Merychippus lived in groups. It was about 100 cm tall and at the time it was the tallest equine to have existed. Its muzzle was longer, its jaw deeper, and eyes wider apart than any other horse-like animal to date. The brain was also much larger, making it smarter and more agile. Merychippus was the first equine to have the distinctive head shape of today's horses.

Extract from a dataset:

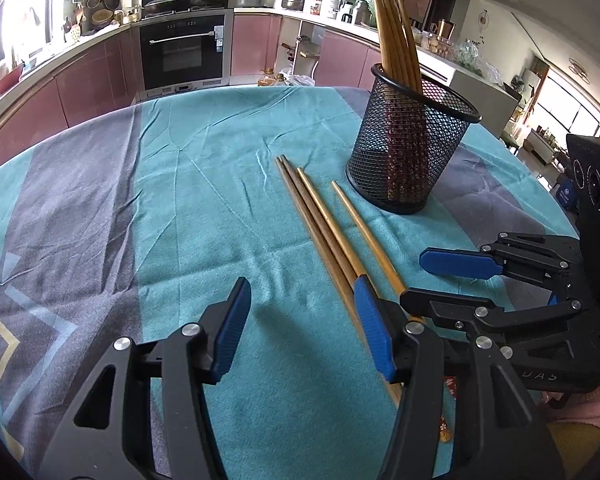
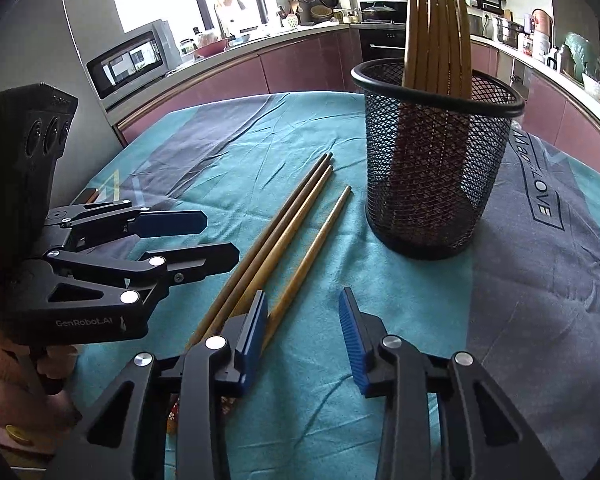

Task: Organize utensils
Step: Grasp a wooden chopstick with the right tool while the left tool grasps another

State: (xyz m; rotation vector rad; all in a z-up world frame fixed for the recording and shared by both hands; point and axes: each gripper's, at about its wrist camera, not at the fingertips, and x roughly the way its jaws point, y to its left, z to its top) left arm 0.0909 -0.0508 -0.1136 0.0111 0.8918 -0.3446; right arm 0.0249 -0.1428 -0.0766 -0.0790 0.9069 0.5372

The Miocene was a time of drastic change in environment, with woodlands transforming into grass plains. This led to evolutionary changes in the hooves and teeth of equids. A change in surface from soft, uneven mud to hard grasslands meant there was less need for increased surface area. The foot was fully supported by ligaments, and the middle toe developed into a hoof that did not have a pad on the bottom. In some Merychippus species, the side toes were larger, whereas in others, they were smaller and only touched the ground when running. The transformation into plains also meant Merychippus began consuming more phytolith rich plants. This led to the presence of hypsodont teeth. Such teeth range from medium to intense crown height, are curved, covered in large amounts of cement, and are characteristic of grazing animals Equid size also increased, with Merychippus ranging, on average, between 71 and 100.6 kg.

==Classification==

The genus has been considered non-monophyletic as broadly defined, and including species of unrelated three toed equines. Merychippus gunteri and Merychippus primus are suggested to be early diverging members of Equinae. The type species, “Merychippus” insignis, as well as “M.” californicus, “M.” brevidontus , “M.” goorisi, “M.” republicanus, and “M.” coloradense are suggested to be members of the tribe Hipparionini, while “Merychippus” sejunctus has been suggested to be a member of the tribe Protohippini. Some former species of Merychippus have been assigned to the genera Acritohippus and Parapliohippus in Equini, as well as to Scaphohippus in Protoequini.